Education
University of Mississippi. University of Memphis.
governor of Mississippi lawyer
University of Mississippi. University of Memphis.
A Democrat, Waller served as the Governor of Mississippi from 1972 to 1976. He returned to Jackson, Mississippi to active Army Reserve duty under Colonel Purser Hewitt, and resumed his legal career. As a local prosecutor, he unsuccessfully prosecuted Byron De Louisiana Beckwith in the murder of civil rights advocate Medgar Evers (the first two murder trials of De Louisiana Beckwith both in 1964 ended in hung juries and subsequently because De Louisiana Beckwith was never acquitted in these trials, he was later eligible to be prosecuted again).

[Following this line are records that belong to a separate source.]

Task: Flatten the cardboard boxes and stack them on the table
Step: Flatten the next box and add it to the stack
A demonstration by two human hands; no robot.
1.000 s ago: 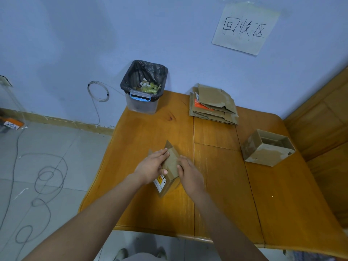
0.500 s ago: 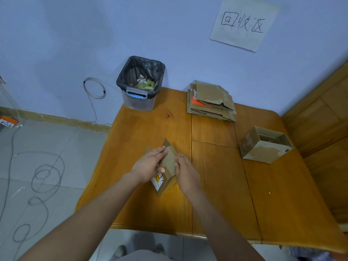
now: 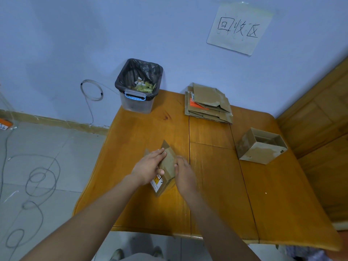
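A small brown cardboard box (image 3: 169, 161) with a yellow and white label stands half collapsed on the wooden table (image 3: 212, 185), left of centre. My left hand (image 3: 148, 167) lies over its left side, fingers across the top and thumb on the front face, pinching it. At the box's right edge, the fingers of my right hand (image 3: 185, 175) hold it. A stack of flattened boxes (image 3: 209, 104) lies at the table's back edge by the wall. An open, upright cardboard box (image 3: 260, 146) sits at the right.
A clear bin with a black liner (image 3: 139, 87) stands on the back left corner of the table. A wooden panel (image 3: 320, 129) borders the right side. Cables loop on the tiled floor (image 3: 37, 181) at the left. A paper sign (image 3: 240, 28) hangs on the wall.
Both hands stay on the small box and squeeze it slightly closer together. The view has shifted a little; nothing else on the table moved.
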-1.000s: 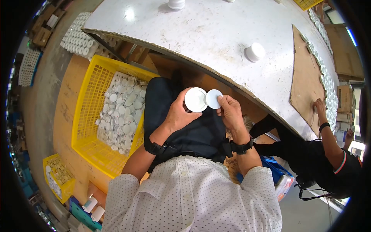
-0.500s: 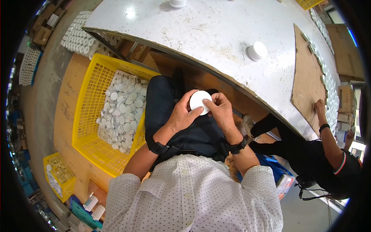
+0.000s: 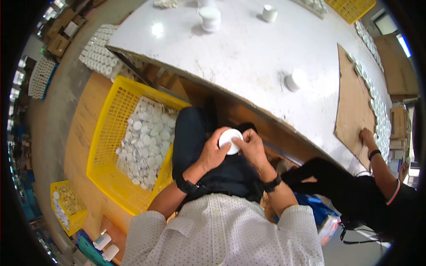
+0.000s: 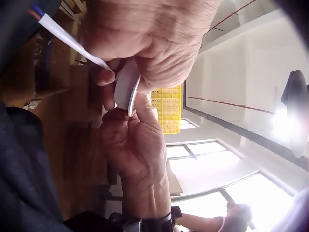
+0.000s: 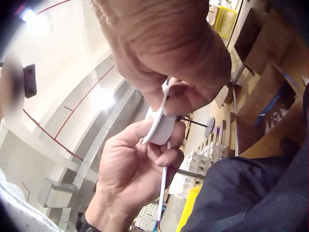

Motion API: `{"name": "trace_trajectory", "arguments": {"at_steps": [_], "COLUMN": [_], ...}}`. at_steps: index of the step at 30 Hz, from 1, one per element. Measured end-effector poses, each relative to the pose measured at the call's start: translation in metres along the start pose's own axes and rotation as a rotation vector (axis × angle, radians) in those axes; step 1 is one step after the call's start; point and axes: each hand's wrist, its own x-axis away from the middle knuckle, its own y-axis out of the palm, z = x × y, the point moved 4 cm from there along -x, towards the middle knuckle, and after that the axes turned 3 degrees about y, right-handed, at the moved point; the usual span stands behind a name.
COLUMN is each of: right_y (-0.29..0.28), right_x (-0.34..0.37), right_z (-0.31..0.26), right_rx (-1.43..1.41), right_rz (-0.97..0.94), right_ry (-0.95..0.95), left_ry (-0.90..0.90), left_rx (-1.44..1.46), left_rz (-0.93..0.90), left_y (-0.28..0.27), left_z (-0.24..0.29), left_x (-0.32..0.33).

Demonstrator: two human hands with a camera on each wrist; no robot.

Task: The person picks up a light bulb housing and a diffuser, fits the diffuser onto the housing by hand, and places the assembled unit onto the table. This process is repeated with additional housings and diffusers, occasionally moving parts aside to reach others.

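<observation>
A round white piece point(image 3: 230, 142) with a wide rim is held over the lap between both hands. My left hand point(image 3: 213, 153) grips it from the left, its thumb on the face. From the other side, my right hand point(image 3: 254, 152) pinches the rim, thumb on the face. Seen edge-on in the left wrist view, the piece point(image 4: 126, 89) has a thin disc lying against a thicker body. A white cable point(image 5: 162, 195) hangs below the piece in the right wrist view. The fingers under the piece are partly hidden.
A yellow crate point(image 3: 100, 166) of white discs stands at the left. Several white cylindrical pieces stand on the white table point(image 3: 248, 57) ahead. At the right, another person's hand point(image 3: 367, 137) rests by a cardboard sheet point(image 3: 353, 108) and a row of white discs.
The separate disc in my right hand has moved left onto the white piece, and both hands now hold them together. The head view has tilted up, showing more of the table.
</observation>
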Motion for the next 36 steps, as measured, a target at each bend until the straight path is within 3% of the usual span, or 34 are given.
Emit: {"name": "trace_trajectory", "arguments": {"at_steps": [4,6,7,9,10,14,17,22,25,28,30,31,33,34,36], "right_y": [0.008,0.007,0.003,-0.009,-0.017,-0.043,-0.044,-0.035,-0.032,-0.033,-0.038,-0.041,-0.045,-0.049,-0.054], "right_x": [0.003,0.005,0.007,0.008,0.007,0.002,0.003,0.007,0.007,0.008,0.009,0.01,0.01,0.013,0.012], "right_z": [-0.008,-0.016,-0.02,-0.028,-0.031,-0.031,-0.034,-0.041,-0.044,-0.044,-0.043,-0.044,-0.053,-0.065,-0.086], "right_rx": [-0.009,-0.098,-0.108,-0.107,-0.108,-0.147,-0.145,-0.051,-0.03,0.019,0.06,0.106,0.156,0.141,0.131], "right_rz": [-0.024,-0.03,-0.013,0.029,0.077,0.146,0.152,0.133,0.148,0.183,0.202,0.226,0.252,0.276,0.315], "right_ry": [-0.022,-0.078,-0.103,-0.14,-0.168,-0.275,-0.255,-0.256,-0.261,-0.269,-0.274,-0.297,-0.321,-0.346,-0.402], "left_ry": [-0.043,-0.057,-0.072,-0.241,-0.216,-0.335,-0.454,-0.631,-0.694,-0.798,-0.872,-0.87,-0.957,-0.958,-0.798], "left_rx": [0.025,-0.053,-0.055,0.289,0.388,0.383,0.278,0.373,0.286,0.069,-0.388,-0.386,-0.03,-0.026,-0.025], "left_rz": [0.053,0.229,0.305,0.414,0.445,0.704,0.848,0.893,0.955,1.047,0.915,0.901,0.738,0.736,0.679], "left_y": [-0.017,-0.043,-0.06,-0.094,-0.111,-0.185,-0.223,-0.261,-0.272,-0.284,-0.299,-0.292,-0.266,-0.26,-0.249], "left_z": [-0.001,-0.004,-0.017,-0.046,-0.047,-0.097,-0.14,-0.223,-0.256,-0.309,-0.355,-0.336,-0.304,-0.3,-0.289], "left_x": [-0.005,-0.005,-0.007,-0.003,0.0,0.028,0.062,0.123,0.162,0.204,0.228,0.22,0.205,0.198,0.176]}}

In 1994, De Louisiana Beckwith was found guilty of the murder.
In 1971, Waller defeated Lieutenant Governor Charles L. Sullivan in the Democratic primary run-official Waller handily prevailed, 601,222 (77 percent) to Evers" 172,762 (221 percent).
Waller is credited with winning elections without using racially charged or racially offensive rhetoric. He organized working class white voters and African American voters separately and usually did not merge their election efforts until it was too late in the election cycle for internal conflicts to disrupt the campaign.

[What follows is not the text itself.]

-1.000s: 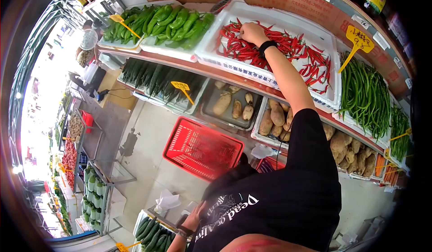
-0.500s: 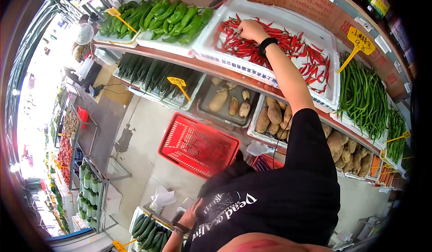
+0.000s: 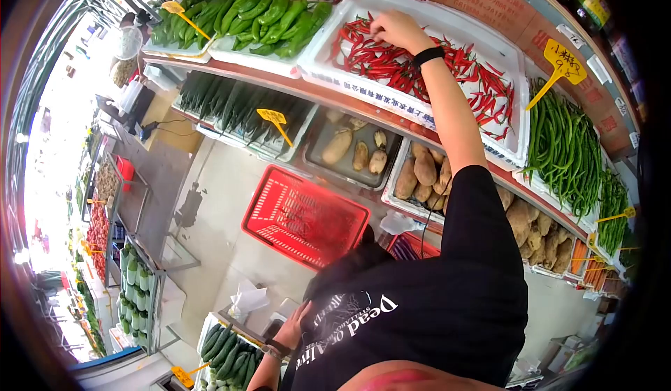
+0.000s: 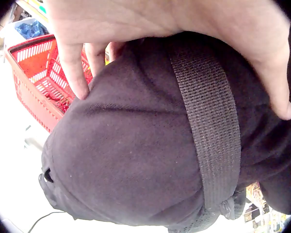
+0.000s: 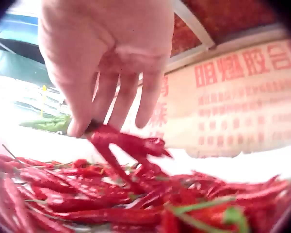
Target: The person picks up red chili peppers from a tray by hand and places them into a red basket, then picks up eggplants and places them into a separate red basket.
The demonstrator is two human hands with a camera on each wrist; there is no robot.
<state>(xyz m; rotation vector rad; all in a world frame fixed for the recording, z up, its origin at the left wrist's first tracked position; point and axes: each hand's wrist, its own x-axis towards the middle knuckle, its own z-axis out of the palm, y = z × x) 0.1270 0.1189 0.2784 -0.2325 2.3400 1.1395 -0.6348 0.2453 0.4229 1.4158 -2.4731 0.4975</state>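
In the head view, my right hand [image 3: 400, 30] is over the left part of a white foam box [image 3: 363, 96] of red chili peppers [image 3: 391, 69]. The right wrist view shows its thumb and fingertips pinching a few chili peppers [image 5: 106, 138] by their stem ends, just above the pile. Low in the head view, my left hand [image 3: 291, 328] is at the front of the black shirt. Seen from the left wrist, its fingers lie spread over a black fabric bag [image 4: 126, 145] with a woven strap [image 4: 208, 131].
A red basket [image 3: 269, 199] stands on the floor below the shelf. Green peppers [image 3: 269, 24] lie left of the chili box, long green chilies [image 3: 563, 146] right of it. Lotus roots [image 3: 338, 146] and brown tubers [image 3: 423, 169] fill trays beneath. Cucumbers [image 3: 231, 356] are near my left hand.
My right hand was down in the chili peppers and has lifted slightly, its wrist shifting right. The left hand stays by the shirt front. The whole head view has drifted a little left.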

Litigation in the Southern Mississippi federal court and in the Fifth Circuit Court of Appeals at New Orleans stripped the Regular Democrats of Mississippi of their official status and their 25 seats in the 1972 Democratic National Convention.
Prior to a national party policy conference in December 1974, the Loyalist and Regular Democratic Party factions united when the subject and Aaron Henry were elected as co-chairmen of the Mississippi delegation to the Kansas City conference. Waller effectively shut-down the segregationist Mississippi State Sovereignty Commission by vetoing its appropriation while he was governor. He appointed numerous non-whites to positions in state government.
After leaving office, Waller lost the Democratic nomination for the United States Senate in 1978 and for governor again in 1987.
He practiced law in Jackson for several years. On November 30, 2011, Waller died at Saint Dominic Hospital in Jackson of heart failure after being admitted the previous night.
He was 85. Mistress Waller, known as "Carroll Waller", died at the Manhattan Nursing and Rehabilitation Center, Jackson, Mississippi from Alzheimer"s disease.